> [What you need to do]: The records below are to be transcribed exactly, with the pictures removed.

> [The data]:

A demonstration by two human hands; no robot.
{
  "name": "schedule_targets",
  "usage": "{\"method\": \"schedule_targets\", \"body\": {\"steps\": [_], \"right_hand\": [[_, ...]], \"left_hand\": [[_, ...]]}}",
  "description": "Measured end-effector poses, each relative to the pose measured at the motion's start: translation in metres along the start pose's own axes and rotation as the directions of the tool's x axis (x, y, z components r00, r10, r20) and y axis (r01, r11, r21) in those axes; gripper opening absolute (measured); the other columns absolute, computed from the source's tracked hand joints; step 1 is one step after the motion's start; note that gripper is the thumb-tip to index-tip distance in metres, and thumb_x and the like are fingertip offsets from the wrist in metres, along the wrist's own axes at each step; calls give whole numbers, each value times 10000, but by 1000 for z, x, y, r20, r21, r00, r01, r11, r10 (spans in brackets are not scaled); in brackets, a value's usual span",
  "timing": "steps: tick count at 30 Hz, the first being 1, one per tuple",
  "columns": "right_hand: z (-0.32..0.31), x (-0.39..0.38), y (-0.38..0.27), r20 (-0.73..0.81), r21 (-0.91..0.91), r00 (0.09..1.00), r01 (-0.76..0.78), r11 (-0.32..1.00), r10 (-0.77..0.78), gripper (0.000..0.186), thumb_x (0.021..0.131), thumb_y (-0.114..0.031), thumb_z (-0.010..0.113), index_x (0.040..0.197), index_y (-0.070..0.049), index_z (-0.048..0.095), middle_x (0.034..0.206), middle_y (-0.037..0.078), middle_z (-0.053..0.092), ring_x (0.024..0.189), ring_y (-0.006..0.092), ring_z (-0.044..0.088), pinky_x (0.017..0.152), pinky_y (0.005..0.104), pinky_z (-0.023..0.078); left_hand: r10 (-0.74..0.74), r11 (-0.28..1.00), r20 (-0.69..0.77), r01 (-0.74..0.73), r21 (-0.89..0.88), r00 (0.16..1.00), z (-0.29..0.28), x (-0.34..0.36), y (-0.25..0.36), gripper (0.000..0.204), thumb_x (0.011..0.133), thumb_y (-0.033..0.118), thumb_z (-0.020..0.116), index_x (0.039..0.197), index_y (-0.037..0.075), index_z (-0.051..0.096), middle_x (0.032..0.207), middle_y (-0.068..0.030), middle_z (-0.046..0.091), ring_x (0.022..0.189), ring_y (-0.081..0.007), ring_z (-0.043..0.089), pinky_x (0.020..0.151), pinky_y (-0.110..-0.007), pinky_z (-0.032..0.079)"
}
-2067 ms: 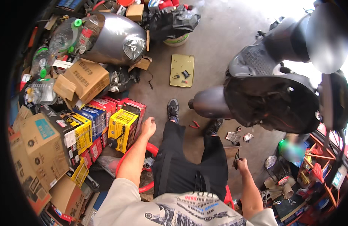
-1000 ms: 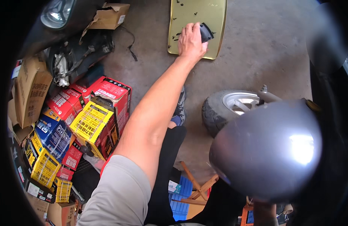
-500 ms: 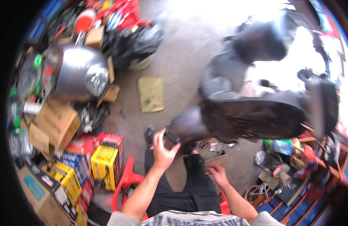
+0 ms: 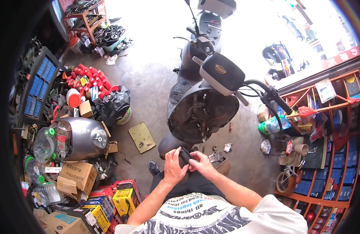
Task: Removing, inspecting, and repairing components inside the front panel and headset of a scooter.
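Observation:
A small black oblong part [image 4: 184, 155] is held between my two hands, just above my lap; its exact kind is not clear. My left hand [image 4: 173, 167] is closed round its left side. From the right, my right hand [image 4: 201, 164] pinches its lower right edge with thumb and fingers. Right in front stands a grey motor scooter [image 4: 179, 90] with its front panel off, so the dark front cavity [image 4: 195, 117] lies bare. The scooter's front wheel and fender [image 4: 170, 143] are just beyond my hands.
On the left lie a grey scooter panel with a headlight [image 4: 84, 136], cardboard boxes [image 4: 79, 175] and plastic bottles [image 4: 43, 144]. A yellowish tray [image 4: 141, 136] lies on the floor. Orange shelving [image 4: 324, 201] lines the right, near a small model bicycle [image 4: 285, 179].
My right hand has come up from beside my right leg to the black part, which my left hand still holds. The head view has turned, shifting the scooter within the picture.

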State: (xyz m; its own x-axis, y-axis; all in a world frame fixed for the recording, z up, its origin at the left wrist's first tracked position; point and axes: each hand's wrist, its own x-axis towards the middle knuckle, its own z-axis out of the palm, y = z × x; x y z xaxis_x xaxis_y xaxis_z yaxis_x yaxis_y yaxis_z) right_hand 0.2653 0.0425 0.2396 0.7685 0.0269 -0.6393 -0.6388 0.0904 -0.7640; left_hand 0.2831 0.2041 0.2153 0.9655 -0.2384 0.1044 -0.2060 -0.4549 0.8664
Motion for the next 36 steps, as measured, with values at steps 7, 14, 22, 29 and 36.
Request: {"method": "schedule_targets", "body": {"steps": [7, 14, 22, 29, 36], "right_hand": [[-99, 1, -34, -86, 16, 978, 193, 981, -191, 222, 894, -14, 524, 1110, 20, 565, 795, 40, 612, 641, 89, 599, 596, 240, 527], [-177, 16, -78, -70, -214, 892, 424, 880, -447, 194, 867, 26, 522, 1036, 5, 616, 820, 22, 593, 641, 67, 557, 588, 217, 465], [-173, 25, -116, -62, -311, 763, 598, 739, -644, 178, 836, 51, 540, 969, 13, 652, 863, 59, 585, 650, 101, 558, 588, 237, 449], [-151, 29, -114, -211, -346, 671, 629, 696, -711, 194, 832, 71, 542, 968, 3, 661, 911, 63, 585, 703, 112, 570, 633, 235, 462], [-135, 39, -122, -253, -516, 512, 646, 563, -821, 188, 814, 77, 546, 942, 7, 665, 911, 79, 589, 699, 137, 555, 619, 247, 444]], "left_hand": [[90, 995, 21, -89, -36, 996, 61, 48, 72, 753, 649, 84, 771, 1320, 12, 436, 1213, -185, 462, 1131, -375, 447, 985, -436, 382], [-51, 981, -56, 40, -188, 997, 110, 100, 103, 300, 777, -8, 653, 1075, 8, 626, 1010, -85, 598, 794, -151, 584, 628, -249, 455], [-139, 949, -26, 126, -288, 990, 104, 129, 112, 235, 826, -4, 643, 1060, 6, 636, 963, -39, 616, 788, -92, 571, 669, -222, 459], [-229, 796, 106, 249, -551, 968, 88, 147, 96, 299, 901, 37, 582, 1196, -10, 569, 1049, -60, 643, 925, -102, 614, 810, -240, 495], [-384, 451, 368, 520, -725, 847, 78, 168, 101, 370, 930, 253, 603, 1240, 67, 529, 1039, -27, 645, 870, -109, 648, 696, -235, 477]]}}
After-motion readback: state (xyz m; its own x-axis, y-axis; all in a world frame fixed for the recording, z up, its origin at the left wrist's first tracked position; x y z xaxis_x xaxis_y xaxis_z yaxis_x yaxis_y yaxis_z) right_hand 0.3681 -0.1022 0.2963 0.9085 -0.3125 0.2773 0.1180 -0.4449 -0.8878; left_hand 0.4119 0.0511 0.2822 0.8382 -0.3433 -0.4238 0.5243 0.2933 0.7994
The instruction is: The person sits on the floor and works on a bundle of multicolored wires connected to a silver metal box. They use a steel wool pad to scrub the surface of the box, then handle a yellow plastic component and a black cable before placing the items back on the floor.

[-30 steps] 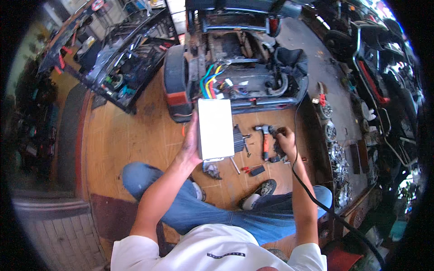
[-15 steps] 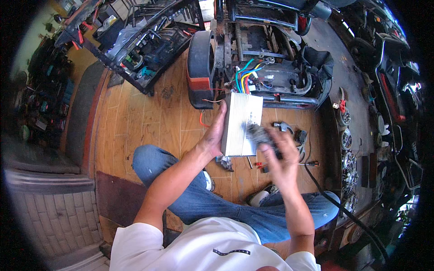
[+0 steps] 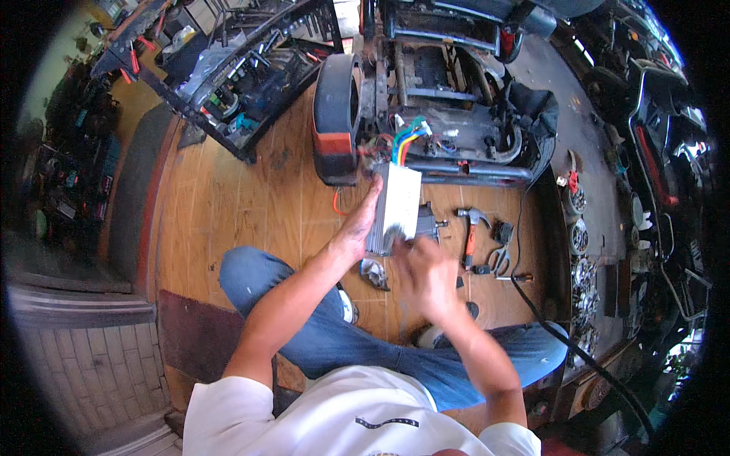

> [Exercise answer]:
A demonstration by two human hands; no robot.
{
  "name": "schedule_targets",
  "usage": "{\"method\": \"schedule_targets\", \"body\": {\"steps\": [_], \"right_hand\": [[_, ...]], \"left_hand\": [[_, ...]]}}",
  "description": "Measured end-effector poses, each relative to the pose measured at the motion's start: translation in metres along the start pose's own axes and rotation as the directions of the tool's x axis (x, y, z components r00, r10, r20) and y axis (r01, r11, r21) in those axes; gripper opening absolute (measured); the other columns absolute, computed from the source's tracked hand joints; step 1 is one step after the motion's start; note that gripper is the thumb-tip to index-tip distance in metres, and thumb_x and the like are fingertip offsets from the wrist in metres, along the wrist's own axes at each step; calls give whole numbers, each value times 10000, but by 1000 for z, x, y, r20, r21, r00, r01, r11, r10 (spans in brackets are not scaled); in brackets, a value's usual span",
  "timing": "steps: tick count at 30 Hz, the first being 1, one per tuple",
  "columns": "right_hand: z (-0.32..0.31), x (-0.39..0.38), y (-0.38..0.27), r20 (-0.73..0.81), r21 (-0.91..0.91), r00 (0.09..1.00), r01 (-0.76..0.78), r11 (-0.32..1.00), r10 (-0.77..0.78), gripper (0.000..0.186), thumb_x (0.021..0.131), thumb_y (-0.114..0.031), thumb_z (-0.010..0.113), index_x (0.040..0.197), index_y (-0.070..0.049), index_z (-0.048..0.095), middle_x (0.034..0.206), middle_y (-0.037..0.078), middle_z (-0.053..0.092), ring_x (0.024..0.189), ring_y (-0.006..0.092), ring_z (-0.044..0.088), pinky_x (0.017..0.152), pinky_y (0.005..0.104), pinky_z (-0.023..0.078); left_hand: r10 (-0.74..0.74), r11 (-0.28..1.00), r20 (-0.69..0.77), r01 (-0.74..0.73), r21 (-0.89..0.88), r00 (0.16..1.00), z (-0.29..0.28), x (-0.34..0.36), y (-0.25..0.36), gripper (0.000..0.204), thumb_x (0.011..0.133), thumb_y (-0.033..0.118), thumb_z (-0.020..0.116), index_x (0.039..0.197), index_y (-0.037..0.075), index_z (-0.051..0.096), middle_x (0.032..0.207), middle_y (-0.068..0.030), middle_z (-0.046..0.091), ring_x (0.022..0.189), ring_y (-0.081..0.007), ring_z (-0.043..0.089), pinky_x (0.020..0.151), pinky_y (-0.110..-0.007), pinky_z (-0.032..0.079)"
}
-2067 ms: 
-1000 ms: 
-500 ms: 
+0 ms: 
Task: Removing, inspecting, and repairing components inside the front panel and headset of a scooter.
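Observation:
A small black oblong part [image 4: 184, 155] is held between my two hands, just above my lap; its exact kind is not clear. My left hand [image 4: 173, 167] is closed round its left side. From the right, my right hand [image 4: 201, 164] pinches its lower right edge with thumb and fingers. Right in front stands a grey motor scooter [image 4: 179, 90] with its front panel off, so the dark front cavity [image 4: 195, 117] lies bare. The scooter's front wheel and fender [image 4: 170, 143] are just beyond my hands.
On the left lie a grey scooter panel with a headlight [image 4: 84, 136], cardboard boxes [image 4: 79, 175] and plastic bottles [image 4: 43, 144]. A yellowish tray [image 4: 141, 136] lies on the floor. Orange shelving [image 4: 324, 201] lines the right, near a small model bicycle [image 4: 285, 179].
My right hand has come up from beside my right leg to the black part, which my left hand still holds. The head view has turned, shifting the scooter within the picture.
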
State: (xyz m; its own x-axis, y-axis; all in a world frame fixed for the recording, z up, its origin at the left wrist's first tracked position; point and axes: each hand's wrist, its own x-axis towards the middle knuckle, its own z-axis out of the palm, y = z × x; x y z xaxis_x xaxis_y xaxis_z yaxis_x yaxis_y yaxis_z) right_hand 0.2653 0.0425 0.2396 0.7685 0.0269 -0.6393 -0.6388 0.0904 -0.7640; left_hand 0.2831 0.2041 0.2153 0.9655 -0.2384 0.1044 -0.2060 -0.4549 0.8664
Motion for the next 36 steps, as measured, with values at steps 7, 14, 22, 29 and 36.
Request: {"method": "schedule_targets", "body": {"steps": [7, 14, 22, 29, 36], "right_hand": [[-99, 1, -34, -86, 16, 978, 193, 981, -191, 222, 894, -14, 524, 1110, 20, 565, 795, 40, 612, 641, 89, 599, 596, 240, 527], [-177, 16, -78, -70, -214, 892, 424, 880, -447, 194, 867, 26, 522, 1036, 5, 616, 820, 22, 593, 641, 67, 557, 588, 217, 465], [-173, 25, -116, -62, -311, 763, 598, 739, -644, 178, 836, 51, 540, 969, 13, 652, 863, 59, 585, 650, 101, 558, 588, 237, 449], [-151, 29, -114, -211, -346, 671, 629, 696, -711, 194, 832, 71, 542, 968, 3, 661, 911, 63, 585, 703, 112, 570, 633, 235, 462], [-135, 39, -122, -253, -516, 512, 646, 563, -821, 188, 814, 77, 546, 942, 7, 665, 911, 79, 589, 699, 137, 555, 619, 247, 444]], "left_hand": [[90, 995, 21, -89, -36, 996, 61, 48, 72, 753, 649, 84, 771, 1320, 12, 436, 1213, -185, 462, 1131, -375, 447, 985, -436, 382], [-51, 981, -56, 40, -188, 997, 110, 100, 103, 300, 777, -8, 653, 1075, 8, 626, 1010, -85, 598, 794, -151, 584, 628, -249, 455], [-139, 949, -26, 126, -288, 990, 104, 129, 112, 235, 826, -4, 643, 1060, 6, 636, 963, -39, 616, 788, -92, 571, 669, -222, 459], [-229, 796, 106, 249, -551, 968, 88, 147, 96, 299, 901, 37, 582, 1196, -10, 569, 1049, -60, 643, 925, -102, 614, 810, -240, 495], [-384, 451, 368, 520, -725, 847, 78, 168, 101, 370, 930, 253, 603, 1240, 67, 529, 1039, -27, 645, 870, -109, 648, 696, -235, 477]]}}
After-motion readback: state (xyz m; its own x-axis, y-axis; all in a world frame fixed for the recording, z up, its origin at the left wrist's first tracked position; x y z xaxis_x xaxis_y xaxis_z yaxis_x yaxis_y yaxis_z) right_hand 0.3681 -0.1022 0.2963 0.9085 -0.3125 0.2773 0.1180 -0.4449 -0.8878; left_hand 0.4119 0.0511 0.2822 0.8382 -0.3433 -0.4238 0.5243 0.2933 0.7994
The instruction is: The person sits on the floor and works on a bundle of multicolored wires connected to a silver metal box. They use a steel wool pad to scrub the surface of the box, then handle a yellow plastic component and a black cable before placing the items back on the floor.

[-30 steps] 
[-15 steps] 
[+0 steps] 

The given output is complete.